Assignment >> Determine the number of lines in the following entries that hold the word "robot". Give only that number.

--- START ---

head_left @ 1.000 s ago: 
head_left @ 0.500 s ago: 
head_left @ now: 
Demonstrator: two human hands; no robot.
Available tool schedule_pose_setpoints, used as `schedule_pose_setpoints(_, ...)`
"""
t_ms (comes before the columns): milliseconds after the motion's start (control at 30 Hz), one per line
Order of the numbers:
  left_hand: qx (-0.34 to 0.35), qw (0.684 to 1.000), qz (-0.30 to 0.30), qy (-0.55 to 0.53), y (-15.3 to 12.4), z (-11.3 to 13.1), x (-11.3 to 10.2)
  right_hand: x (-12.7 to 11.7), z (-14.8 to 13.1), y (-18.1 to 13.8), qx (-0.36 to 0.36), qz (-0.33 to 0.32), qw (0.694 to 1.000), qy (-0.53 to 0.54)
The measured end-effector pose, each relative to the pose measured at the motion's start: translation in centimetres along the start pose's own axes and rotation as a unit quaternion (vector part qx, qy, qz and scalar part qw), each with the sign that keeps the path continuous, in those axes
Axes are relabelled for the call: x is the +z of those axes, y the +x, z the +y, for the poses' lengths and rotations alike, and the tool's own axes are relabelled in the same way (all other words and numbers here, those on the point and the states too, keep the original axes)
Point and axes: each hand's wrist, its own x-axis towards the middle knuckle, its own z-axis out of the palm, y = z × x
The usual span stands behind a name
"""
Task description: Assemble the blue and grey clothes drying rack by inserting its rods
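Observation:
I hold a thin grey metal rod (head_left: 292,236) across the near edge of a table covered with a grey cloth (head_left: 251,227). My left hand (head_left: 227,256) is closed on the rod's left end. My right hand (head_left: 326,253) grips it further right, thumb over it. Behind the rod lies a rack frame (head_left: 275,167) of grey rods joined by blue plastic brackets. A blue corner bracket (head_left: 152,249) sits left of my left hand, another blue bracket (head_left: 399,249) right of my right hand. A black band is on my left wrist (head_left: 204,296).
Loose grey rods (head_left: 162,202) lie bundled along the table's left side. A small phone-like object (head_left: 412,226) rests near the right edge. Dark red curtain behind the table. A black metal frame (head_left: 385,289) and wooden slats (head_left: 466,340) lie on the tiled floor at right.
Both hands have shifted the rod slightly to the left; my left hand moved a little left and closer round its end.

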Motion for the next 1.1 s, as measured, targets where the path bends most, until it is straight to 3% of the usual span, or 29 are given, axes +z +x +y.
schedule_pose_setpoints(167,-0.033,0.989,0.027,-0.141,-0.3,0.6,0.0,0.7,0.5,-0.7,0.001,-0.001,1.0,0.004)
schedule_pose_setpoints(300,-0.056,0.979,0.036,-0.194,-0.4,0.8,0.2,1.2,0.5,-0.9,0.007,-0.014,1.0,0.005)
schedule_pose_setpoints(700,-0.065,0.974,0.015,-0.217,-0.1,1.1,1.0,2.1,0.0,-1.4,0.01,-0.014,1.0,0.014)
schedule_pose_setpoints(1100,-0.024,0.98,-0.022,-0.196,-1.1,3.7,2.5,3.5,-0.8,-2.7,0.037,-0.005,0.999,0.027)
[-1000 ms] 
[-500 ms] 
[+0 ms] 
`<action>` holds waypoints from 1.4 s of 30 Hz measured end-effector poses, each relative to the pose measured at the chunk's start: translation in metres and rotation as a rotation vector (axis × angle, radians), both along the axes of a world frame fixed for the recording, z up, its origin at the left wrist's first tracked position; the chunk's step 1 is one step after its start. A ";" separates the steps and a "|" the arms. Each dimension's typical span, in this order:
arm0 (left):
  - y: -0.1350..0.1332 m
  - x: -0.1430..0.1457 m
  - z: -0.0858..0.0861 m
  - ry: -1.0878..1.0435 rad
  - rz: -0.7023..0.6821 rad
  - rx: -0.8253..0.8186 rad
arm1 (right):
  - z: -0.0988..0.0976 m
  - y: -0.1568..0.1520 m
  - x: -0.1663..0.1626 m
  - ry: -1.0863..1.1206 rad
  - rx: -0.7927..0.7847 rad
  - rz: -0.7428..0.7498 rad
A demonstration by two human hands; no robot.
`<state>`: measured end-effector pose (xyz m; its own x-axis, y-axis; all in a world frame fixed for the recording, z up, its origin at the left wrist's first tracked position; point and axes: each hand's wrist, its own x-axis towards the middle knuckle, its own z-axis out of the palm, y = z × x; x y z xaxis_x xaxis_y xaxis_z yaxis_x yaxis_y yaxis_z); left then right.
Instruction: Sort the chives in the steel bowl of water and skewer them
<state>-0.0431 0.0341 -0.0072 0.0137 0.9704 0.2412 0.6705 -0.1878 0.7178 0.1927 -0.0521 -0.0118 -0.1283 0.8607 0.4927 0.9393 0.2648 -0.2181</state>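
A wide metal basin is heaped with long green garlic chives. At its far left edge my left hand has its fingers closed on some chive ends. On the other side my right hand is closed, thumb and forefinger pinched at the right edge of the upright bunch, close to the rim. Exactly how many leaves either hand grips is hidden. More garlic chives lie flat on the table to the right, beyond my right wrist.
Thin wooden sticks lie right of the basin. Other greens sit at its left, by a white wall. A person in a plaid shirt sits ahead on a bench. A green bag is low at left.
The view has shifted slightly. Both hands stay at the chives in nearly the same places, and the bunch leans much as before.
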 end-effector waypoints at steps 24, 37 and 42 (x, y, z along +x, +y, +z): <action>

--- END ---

Completed exercise >> 2